▶ Your assignment
From the data below, please reproduce exactly everything from the line that contains "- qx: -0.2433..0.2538" down to the line that contains "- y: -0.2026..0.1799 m", with both ends included.

▶ Exercise input
▼▼▼
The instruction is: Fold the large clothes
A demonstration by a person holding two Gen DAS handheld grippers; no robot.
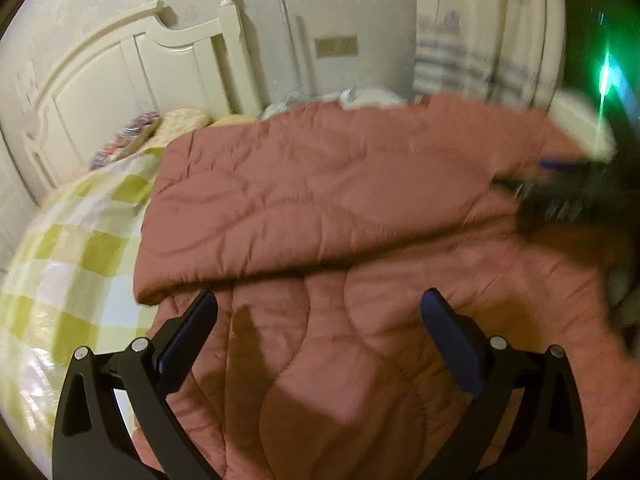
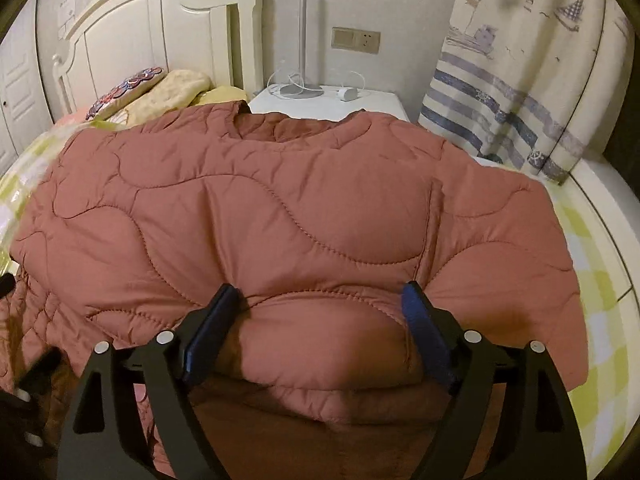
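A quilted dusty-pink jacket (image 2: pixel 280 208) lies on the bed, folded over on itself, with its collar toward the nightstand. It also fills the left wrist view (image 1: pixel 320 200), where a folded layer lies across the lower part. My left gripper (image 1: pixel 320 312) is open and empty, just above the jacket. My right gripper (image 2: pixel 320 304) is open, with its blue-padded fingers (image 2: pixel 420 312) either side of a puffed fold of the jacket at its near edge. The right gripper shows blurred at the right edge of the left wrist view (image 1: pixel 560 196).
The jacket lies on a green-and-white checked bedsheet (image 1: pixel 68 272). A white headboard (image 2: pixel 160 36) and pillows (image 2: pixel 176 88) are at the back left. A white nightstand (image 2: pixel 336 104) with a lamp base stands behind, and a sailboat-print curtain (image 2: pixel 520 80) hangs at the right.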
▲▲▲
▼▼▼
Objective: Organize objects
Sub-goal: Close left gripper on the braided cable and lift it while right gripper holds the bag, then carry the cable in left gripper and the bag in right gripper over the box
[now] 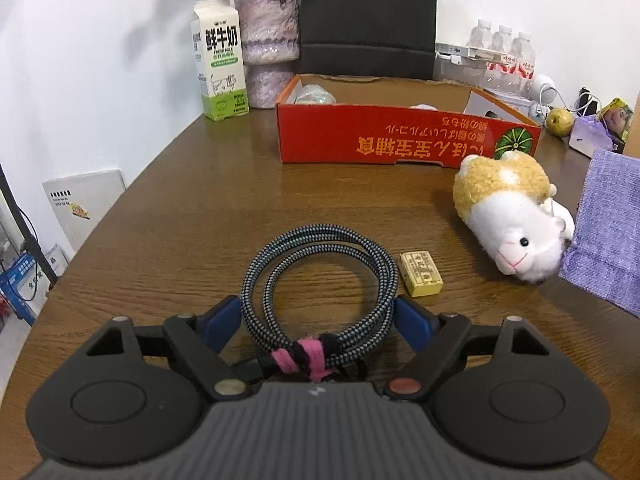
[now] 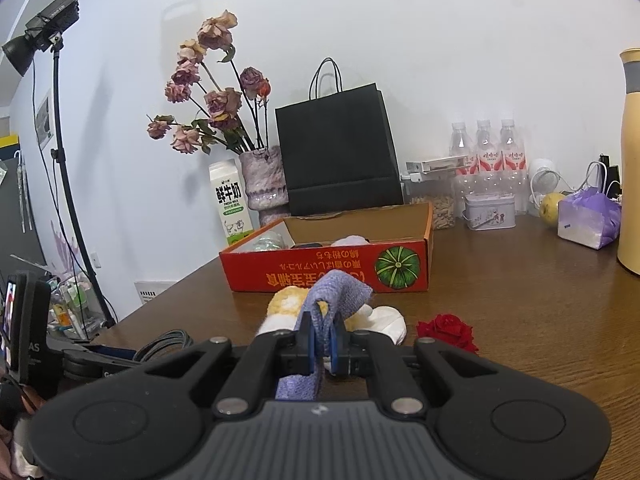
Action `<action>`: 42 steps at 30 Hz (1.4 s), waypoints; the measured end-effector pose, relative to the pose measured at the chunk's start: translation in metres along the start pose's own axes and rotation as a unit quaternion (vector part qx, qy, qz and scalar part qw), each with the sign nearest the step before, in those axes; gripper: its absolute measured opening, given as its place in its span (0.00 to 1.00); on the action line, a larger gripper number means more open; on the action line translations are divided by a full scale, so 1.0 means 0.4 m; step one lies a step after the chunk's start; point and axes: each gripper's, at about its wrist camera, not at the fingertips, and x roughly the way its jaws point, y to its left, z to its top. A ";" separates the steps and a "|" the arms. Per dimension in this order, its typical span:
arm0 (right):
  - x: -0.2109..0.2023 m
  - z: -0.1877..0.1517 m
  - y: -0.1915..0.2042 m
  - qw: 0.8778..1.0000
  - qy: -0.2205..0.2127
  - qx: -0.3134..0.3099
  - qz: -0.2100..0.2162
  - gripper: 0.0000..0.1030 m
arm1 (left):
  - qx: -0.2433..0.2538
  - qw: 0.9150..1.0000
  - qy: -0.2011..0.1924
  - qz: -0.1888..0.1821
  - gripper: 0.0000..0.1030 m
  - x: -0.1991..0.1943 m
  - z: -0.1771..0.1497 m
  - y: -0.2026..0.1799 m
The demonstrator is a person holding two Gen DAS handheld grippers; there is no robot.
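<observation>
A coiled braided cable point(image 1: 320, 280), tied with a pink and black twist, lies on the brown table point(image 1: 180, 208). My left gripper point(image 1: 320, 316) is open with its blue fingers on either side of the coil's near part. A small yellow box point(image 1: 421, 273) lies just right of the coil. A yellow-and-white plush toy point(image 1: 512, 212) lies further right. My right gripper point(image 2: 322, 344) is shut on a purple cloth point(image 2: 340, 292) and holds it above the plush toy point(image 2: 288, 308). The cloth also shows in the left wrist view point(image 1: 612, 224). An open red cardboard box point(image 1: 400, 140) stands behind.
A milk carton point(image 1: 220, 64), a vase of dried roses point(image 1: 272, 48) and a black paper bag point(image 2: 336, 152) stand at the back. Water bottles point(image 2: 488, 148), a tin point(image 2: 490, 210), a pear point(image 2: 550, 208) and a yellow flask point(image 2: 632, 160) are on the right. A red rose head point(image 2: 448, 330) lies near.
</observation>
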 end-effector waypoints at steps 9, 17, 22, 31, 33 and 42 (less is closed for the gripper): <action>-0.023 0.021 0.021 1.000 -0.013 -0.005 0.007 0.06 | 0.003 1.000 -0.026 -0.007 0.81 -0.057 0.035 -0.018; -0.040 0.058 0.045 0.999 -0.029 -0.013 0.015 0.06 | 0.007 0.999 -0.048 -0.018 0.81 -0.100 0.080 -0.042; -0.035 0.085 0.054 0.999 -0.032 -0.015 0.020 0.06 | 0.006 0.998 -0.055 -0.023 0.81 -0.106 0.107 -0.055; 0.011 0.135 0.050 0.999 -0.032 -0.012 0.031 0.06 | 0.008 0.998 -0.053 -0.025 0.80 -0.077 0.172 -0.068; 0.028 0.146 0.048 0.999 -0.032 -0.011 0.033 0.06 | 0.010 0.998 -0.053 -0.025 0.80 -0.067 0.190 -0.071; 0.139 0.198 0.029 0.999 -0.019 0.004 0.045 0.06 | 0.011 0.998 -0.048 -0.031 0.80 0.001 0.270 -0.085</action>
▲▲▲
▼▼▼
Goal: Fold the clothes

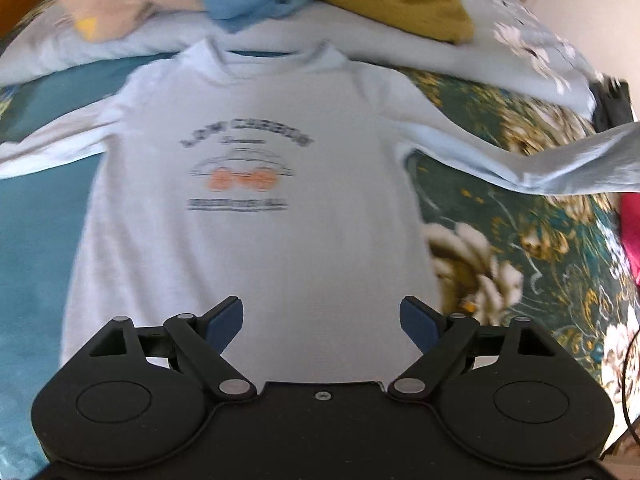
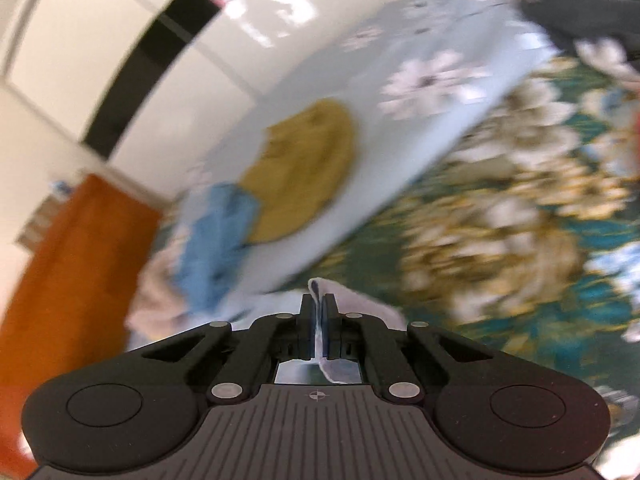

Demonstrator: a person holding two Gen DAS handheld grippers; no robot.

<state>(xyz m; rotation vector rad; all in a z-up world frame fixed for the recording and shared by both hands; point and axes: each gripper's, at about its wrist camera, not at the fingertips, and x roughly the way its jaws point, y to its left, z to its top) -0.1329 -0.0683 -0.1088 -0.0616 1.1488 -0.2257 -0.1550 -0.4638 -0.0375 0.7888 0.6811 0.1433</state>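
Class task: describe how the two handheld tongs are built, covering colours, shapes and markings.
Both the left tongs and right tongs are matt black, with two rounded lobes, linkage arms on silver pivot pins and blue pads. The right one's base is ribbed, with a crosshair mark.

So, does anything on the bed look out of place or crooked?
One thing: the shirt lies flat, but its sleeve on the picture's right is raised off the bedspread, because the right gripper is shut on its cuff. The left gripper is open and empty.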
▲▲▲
▶ Response to the exercise
  - qx: -0.2433..0.2538
  - qw: 0.9150..1.0000
  - qy: -0.2011..0.1924
  - qz: -0.1888..0.1821
  - gripper: 0.0000..0.1030 m
  - x: -0.1991..0.1943 m
  - z: -0.1771..0.1497 m
  - y: -0.2026..0.1799 m

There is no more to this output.